Lines from the line with "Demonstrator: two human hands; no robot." to the line with "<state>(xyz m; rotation" in the entries below, and only those, must be output exactly, with both ends included.

AVAILABLE DATA -
╔══
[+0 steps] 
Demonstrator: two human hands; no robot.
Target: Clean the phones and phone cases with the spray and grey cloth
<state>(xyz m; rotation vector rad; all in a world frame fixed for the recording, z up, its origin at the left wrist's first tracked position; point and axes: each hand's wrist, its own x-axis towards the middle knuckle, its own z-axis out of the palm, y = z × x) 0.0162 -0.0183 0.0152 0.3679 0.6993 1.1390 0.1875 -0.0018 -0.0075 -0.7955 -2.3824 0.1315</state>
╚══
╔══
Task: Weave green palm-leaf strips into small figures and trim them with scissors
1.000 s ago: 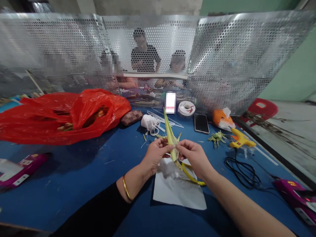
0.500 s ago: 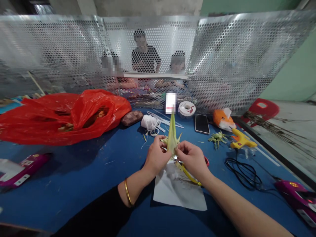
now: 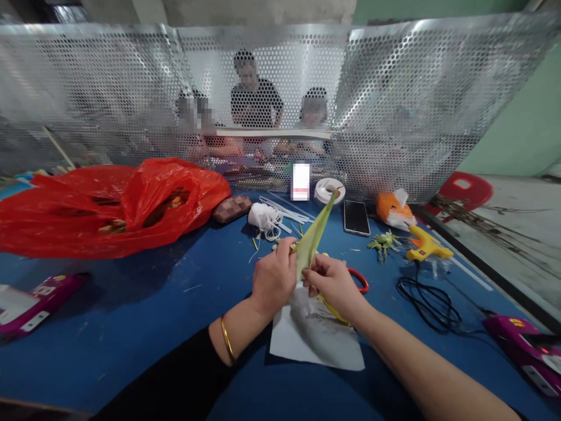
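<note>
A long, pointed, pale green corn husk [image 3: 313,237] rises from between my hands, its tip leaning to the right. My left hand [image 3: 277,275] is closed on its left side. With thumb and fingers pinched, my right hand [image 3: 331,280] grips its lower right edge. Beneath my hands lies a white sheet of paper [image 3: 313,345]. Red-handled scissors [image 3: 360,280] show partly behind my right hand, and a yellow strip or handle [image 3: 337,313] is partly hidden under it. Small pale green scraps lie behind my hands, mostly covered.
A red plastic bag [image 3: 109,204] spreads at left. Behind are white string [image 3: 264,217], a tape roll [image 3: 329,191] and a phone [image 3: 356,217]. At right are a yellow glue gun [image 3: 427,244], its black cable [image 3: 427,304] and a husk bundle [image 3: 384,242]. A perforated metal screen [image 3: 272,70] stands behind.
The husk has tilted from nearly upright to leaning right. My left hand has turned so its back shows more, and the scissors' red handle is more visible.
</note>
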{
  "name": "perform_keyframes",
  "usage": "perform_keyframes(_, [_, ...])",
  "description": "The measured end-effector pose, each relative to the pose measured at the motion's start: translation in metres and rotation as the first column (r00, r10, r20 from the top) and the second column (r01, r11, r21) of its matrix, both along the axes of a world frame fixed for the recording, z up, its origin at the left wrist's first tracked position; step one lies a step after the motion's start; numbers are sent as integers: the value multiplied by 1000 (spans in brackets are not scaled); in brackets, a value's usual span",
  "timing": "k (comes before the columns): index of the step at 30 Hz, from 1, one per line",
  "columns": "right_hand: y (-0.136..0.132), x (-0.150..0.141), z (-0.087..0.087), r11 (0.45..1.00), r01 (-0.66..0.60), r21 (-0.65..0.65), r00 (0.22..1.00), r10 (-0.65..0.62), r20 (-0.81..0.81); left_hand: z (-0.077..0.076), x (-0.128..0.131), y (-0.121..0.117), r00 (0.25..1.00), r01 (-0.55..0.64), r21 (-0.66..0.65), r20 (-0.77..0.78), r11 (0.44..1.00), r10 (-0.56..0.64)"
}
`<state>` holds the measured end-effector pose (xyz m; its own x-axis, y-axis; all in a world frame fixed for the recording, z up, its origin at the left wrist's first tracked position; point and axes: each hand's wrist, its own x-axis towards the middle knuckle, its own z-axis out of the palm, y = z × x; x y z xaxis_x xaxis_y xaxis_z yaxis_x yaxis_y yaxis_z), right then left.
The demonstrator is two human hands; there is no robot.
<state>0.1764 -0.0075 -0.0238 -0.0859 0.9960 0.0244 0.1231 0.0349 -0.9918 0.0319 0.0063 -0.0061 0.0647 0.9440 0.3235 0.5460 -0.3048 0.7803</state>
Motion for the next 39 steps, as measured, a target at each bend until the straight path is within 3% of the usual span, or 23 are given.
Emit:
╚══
RESULT -
Demonstrator: two human hands; no robot.
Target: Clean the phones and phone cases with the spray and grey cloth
<state>(xyz m; rotation vector rad; all in a world frame fixed for the recording, z up, its origin at the left wrist's first tracked position; point and axes: each hand's wrist, its own x-axis towards the middle knuckle, its own z-axis out of the palm, y = z × x) 0.0162 -0.0183 0.0152 0.3679 0.6993 1.1390 0.1875 -0.0018 -0.0075 -0.7955 -2.3824 0.1315</state>

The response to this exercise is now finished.